**Exercise objective**
Set down the listing below verbatim, but only from its first line through the line containing "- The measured".

**Data section**
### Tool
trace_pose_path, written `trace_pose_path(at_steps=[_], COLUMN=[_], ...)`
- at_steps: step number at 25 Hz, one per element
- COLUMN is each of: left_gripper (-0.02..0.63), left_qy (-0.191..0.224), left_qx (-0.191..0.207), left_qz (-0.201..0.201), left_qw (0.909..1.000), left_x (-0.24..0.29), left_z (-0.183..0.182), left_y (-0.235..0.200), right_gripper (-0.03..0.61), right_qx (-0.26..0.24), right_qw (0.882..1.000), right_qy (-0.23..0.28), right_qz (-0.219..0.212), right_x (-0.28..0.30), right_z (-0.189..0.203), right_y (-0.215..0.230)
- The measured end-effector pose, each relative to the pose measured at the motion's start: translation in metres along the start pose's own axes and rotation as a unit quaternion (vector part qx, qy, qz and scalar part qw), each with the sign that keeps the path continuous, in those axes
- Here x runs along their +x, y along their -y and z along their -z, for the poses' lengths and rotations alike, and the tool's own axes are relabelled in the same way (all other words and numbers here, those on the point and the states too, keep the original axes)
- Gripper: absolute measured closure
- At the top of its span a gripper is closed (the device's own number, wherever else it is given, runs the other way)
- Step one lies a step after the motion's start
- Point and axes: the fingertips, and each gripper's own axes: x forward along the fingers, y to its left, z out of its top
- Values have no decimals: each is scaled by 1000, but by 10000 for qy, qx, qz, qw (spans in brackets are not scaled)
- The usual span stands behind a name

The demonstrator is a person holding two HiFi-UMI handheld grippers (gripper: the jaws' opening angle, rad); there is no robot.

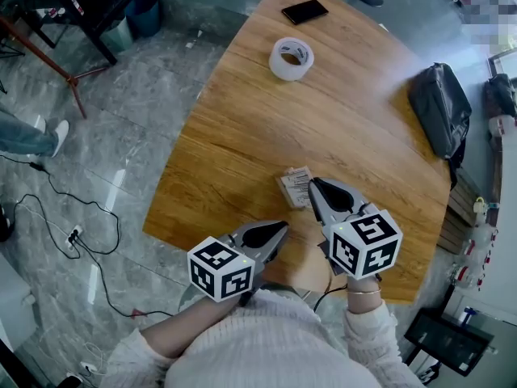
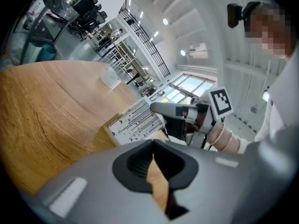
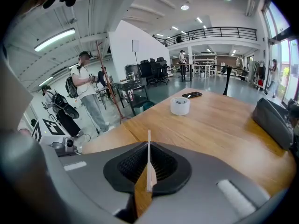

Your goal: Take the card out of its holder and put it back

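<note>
Card (image 3: pixel 149 158) first: in the right gripper view we see it edge-on, a thin pale sheet with a tan tint low down. It stands upright between the right gripper's (image 3: pixel 148 148) jaws, which are closed on it, and its top edge rises above the jaw tips. In the head view that gripper (image 1: pixel 315 188) sits low over the desk (image 1: pixel 323 111), its tip at what we take for the holder (image 1: pixel 295 186). The holder is a flat white piece printed with rows of fine marks, with a tan strip along one side; it shows more plainly in the left gripper view (image 2: pixel 133 122). We cannot tell whether gripper and holder touch.

The left gripper (image 1: pixel 281 229) hangs just nearer the person, by the desk's near edge. Its jaws (image 2: pixel 153 146) are closed with nothing in them, and only a sliver of wood shows behind the tips.

The holder lies close to the near edge. Beyond it we have a broad stretch of bare wood up to the tape (image 1: pixel 292 58), with the phone (image 1: pixel 304 11) at the far edge. The bag (image 1: pixel 440 107) lies well apart at the right edge. To the left the desk curves away to the floor (image 1: pixel 97 160), where cables trail.
</note>
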Motion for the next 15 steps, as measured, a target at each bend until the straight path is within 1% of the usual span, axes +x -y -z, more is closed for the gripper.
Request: trace_pose_path(at_steps=[8,14,15], left_gripper=[606,606,606], left_qy=[-64,-130,-133], left_qx=[84,303,319], left_qz=[-37,-63,-71], left_qw=[9999,9994,9994], left_x=[-4,-8,-10], left_z=[-1,-5,-5], left_y=[-2,-2,-2], right_gripper=[561,503,501], right_qx=[166,198,212], right_qw=[9998,9995,9994], right_qy=[91,225,260], right_qz=[84,45,53], right_x=[1,0,-1], right_z=[1,-1,-2], right_y=[4,1,0])
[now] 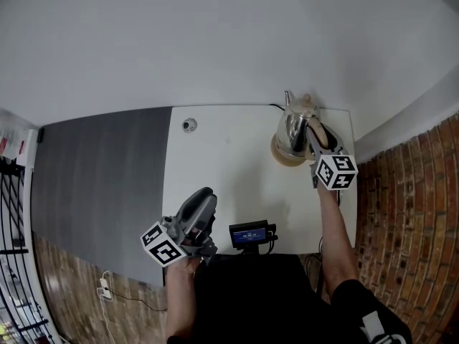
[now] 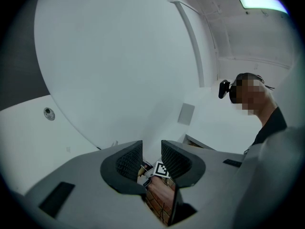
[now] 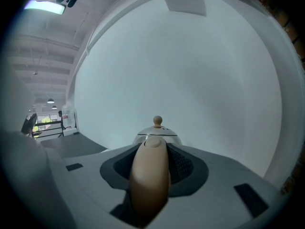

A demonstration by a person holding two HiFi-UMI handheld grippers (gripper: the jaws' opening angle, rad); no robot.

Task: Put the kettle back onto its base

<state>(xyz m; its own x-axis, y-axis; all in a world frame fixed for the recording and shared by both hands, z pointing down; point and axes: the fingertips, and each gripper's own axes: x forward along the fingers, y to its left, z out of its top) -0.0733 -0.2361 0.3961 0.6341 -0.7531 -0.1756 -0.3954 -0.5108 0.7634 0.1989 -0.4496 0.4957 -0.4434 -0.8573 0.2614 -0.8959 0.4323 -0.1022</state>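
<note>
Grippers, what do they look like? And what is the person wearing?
The left gripper and the right gripper are both smooth grey shells, rounded at the front, with dark ribbed pads on the inside. Each one carries a white cube printed with black square markers. The person wears a black short-sleeved top.

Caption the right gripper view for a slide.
Right gripper grips the kettle by its beige handle, against a white wall.

Left gripper: jaws apart, a narrow open gap between the pads.
Left forearm: tucked close to the body, behind its gripper.
Right gripper: jaws clamped on the kettle handle.
Right arm: stretched forward behind its gripper.
</note>
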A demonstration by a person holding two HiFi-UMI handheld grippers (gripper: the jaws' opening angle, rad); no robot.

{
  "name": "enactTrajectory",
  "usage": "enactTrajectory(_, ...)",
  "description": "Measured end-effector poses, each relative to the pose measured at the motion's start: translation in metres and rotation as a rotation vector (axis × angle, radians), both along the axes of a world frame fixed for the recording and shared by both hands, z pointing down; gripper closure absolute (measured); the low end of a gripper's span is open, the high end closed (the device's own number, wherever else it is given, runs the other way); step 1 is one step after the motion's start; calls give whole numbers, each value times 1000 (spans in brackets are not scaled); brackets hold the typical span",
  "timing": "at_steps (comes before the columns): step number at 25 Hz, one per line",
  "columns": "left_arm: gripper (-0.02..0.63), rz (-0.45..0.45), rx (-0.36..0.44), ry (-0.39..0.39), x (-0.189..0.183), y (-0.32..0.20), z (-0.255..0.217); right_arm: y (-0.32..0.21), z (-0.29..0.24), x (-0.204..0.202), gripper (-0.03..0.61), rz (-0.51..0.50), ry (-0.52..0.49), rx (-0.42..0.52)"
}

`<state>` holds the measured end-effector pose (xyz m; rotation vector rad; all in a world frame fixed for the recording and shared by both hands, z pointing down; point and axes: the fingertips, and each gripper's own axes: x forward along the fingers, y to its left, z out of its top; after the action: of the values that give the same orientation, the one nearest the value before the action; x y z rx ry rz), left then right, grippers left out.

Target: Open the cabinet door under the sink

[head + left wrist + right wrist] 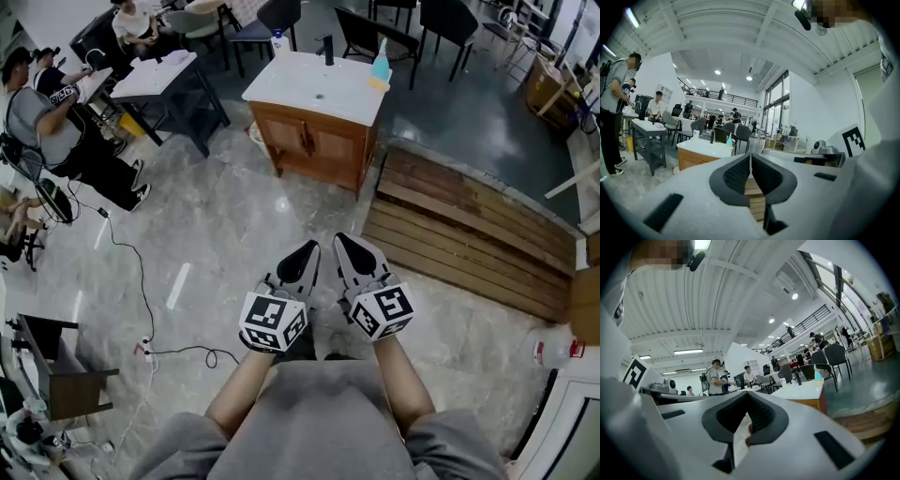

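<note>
beyond open floor (234, 225), the sink cabinet (317, 142) stands just beside wooden planks (469, 234).

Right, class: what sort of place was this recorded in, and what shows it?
Probably a large open lab or workshop hall, not a home. A sink cabinet stands alone on the polished floor, work tables and office chairs stand nearby, and a railed mezzanine runs above.

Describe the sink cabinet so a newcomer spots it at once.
Find the slatted wooden platform. At its far left corner stands the sink cabinet. Alone among the dark-legged tables, it is a brown wooden box under a white top.
</note>
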<state>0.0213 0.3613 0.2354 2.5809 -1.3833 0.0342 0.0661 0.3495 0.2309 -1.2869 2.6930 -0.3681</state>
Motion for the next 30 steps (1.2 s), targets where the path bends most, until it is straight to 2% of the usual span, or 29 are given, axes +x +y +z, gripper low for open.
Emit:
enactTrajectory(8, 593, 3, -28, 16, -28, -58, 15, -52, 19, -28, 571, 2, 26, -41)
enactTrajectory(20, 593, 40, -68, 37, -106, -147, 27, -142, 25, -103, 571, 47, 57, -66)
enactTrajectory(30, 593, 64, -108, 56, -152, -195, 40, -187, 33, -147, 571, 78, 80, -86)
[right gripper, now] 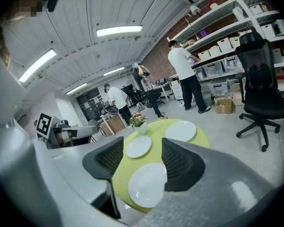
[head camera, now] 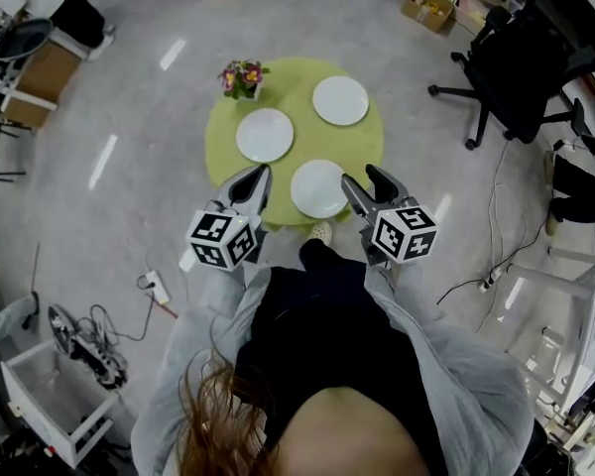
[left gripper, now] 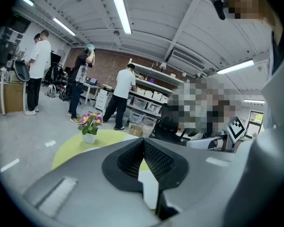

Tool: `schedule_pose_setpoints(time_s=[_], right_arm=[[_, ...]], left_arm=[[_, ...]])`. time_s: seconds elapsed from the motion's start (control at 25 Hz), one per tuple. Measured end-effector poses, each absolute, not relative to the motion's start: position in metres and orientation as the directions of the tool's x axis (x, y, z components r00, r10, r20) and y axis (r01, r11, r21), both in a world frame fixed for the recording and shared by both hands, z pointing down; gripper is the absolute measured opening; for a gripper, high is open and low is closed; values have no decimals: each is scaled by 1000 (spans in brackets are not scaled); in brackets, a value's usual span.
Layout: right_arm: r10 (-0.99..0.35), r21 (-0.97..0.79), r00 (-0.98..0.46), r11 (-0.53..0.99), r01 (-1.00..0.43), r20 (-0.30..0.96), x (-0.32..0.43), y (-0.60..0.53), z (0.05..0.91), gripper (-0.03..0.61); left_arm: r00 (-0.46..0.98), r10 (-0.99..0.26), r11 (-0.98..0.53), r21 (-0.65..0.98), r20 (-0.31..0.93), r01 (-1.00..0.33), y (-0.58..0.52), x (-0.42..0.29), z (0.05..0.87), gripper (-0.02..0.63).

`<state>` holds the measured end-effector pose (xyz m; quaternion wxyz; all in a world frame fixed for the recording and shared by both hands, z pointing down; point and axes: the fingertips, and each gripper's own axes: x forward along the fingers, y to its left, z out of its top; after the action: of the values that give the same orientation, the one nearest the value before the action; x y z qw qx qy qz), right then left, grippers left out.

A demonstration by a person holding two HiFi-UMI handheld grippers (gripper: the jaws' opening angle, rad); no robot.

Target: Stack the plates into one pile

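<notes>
Two claws hang at the table's near edge, neither holding anything. The left gripper (head camera: 261,177) has its jaws pressed together; the right gripper (head camera: 360,177) has its jaws parted and empty. Between them, at 6 o'clock on the round table (head camera: 362,152), lies the nearest plate (head camera: 318,187). A second plate (head camera: 265,135) sits at 9 o'clock and a third plate (head camera: 340,100) at 1 o'clock, all apart, with a flower pot (head camera: 243,79) at 11. By my judgement no stacking is done yet and every plate awaits lifting.
</notes>
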<state>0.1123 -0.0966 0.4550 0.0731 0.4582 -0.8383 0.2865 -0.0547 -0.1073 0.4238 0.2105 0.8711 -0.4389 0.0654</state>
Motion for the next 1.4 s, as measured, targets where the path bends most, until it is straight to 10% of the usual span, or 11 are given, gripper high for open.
schedule_pose_setpoints(time_s=[1.4], right_arm=[[-557, -718, -659, 152, -679, 506, 124, -106, 562, 244]], left_arm=[[586, -690, -456, 374, 424, -808, -117, -73, 504, 12]])
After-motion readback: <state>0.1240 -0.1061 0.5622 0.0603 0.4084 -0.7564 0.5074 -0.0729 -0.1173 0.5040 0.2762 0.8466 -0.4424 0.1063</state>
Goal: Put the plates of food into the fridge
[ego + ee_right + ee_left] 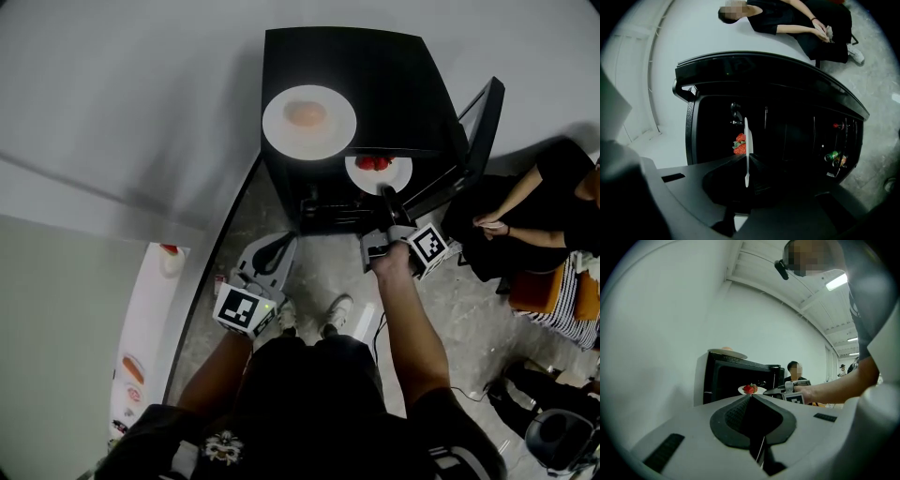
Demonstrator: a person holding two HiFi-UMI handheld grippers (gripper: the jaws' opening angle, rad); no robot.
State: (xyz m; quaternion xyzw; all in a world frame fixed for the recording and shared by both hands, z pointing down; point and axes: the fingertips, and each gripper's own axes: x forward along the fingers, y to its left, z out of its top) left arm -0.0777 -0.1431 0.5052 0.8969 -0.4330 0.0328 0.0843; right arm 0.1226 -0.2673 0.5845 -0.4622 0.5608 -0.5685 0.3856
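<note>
1. A black box-shaped fridge [394, 75] stands on the floor with its door [480, 127] open.
2. A large round white plate [323, 142] with pale orange food rests on top of the fridge.
3. The left claw [751, 397] is fully closed and empty, well apart from the fridge.
4. The right claw [385, 193] is clamped on the rim of a small white plate [399, 178] at the fridge opening.
5. Red strawberries [373, 162] lie on the small plate.
6. The door shelf holds a green bottle [830, 155]; its label is too small to read.

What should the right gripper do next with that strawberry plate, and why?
Probably ease the strawberry plate deeper into the open fridge, keeping it level: the right gripper is clamped on its rim, and the plate sits only at the doorway.
</note>
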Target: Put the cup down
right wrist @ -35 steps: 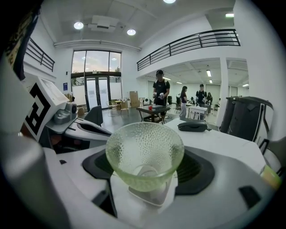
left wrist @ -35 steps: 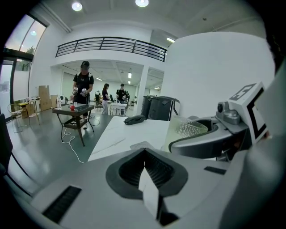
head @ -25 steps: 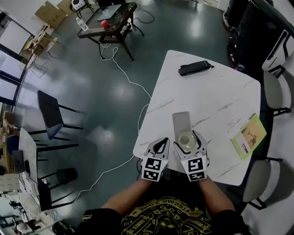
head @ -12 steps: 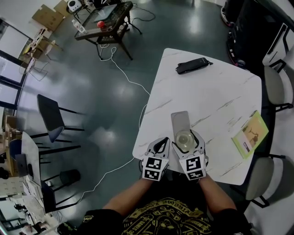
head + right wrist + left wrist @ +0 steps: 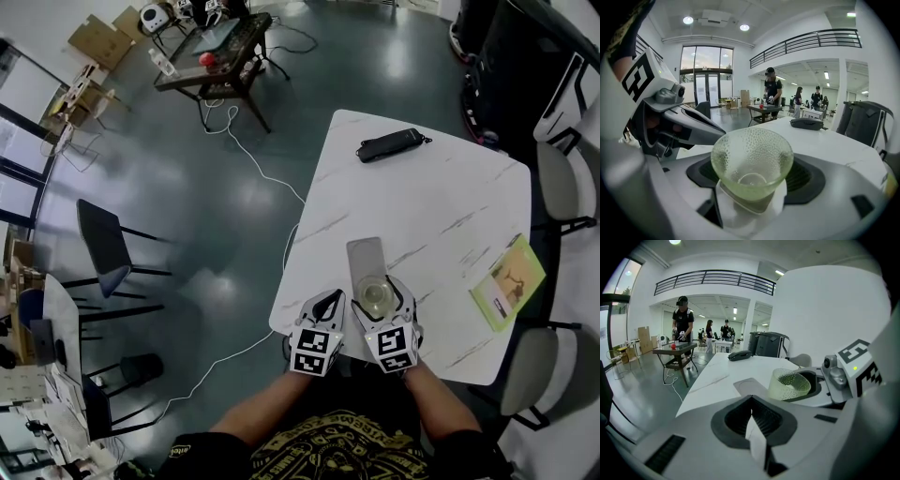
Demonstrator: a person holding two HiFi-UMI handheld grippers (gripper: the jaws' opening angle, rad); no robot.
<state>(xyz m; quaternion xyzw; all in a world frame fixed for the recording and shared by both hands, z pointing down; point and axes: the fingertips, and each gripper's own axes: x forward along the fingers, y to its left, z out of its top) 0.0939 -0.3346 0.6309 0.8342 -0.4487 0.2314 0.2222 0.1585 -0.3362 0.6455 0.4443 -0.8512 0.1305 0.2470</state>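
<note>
A clear dimpled glass cup (image 5: 376, 294) (image 5: 751, 157) sits upright between the jaws of my right gripper (image 5: 377, 289) (image 5: 751, 186), which is shut on its base. It is over the near edge of the white marble table (image 5: 441, 202), just behind a grey rectangular mat (image 5: 366, 257) (image 5: 749, 386). Whether the cup touches the table I cannot tell. My left gripper (image 5: 327, 300) (image 5: 753, 414) is close beside it on the left, shut with nothing in its jaws. In the left gripper view the cup (image 5: 788, 384) shows at the right.
A black pouch (image 5: 389, 143) lies at the table's far end and a green book (image 5: 509, 281) near its right edge. Grey chairs (image 5: 555, 187) stand along the right side. On the floor to the left are a white cable (image 5: 267, 169) and a dark chair (image 5: 105, 239).
The head view has shifted a little. Both grippers and the cup keep almost the same place at the table's near edge.
</note>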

**Response to this task**
### Tool
trace_pose_path, written `trace_pose_path(at_steps=[_], COLUMN=[_], ...)`
- at_steps: step number at 25 Hz, one per element
- COLUMN is each of: left_gripper (-0.02..0.63), left_qy (-0.191..0.224), left_qx (-0.191..0.207), left_qz (-0.201..0.201), left_qw (0.909..1.000), left_x (-0.24..0.29), left_z (-0.183..0.182), left_y (-0.235..0.200), right_gripper (-0.03..0.61), right_qx (-0.26..0.24), right_qw (0.882..1.000), right_qy (-0.23..0.28), right_qz (-0.219..0.212), right_x (-0.28..0.30), right_z (-0.189..0.203), right_y (-0.215..0.230)
- The measured end-effector pose, each relative to the pose measured at the motion's start: translation in metres along the start pose's own axes and rotation as a unit quaternion (vector part qx, qy, qz and scalar part qw), each with the sign that keeps the path continuous, in those axes

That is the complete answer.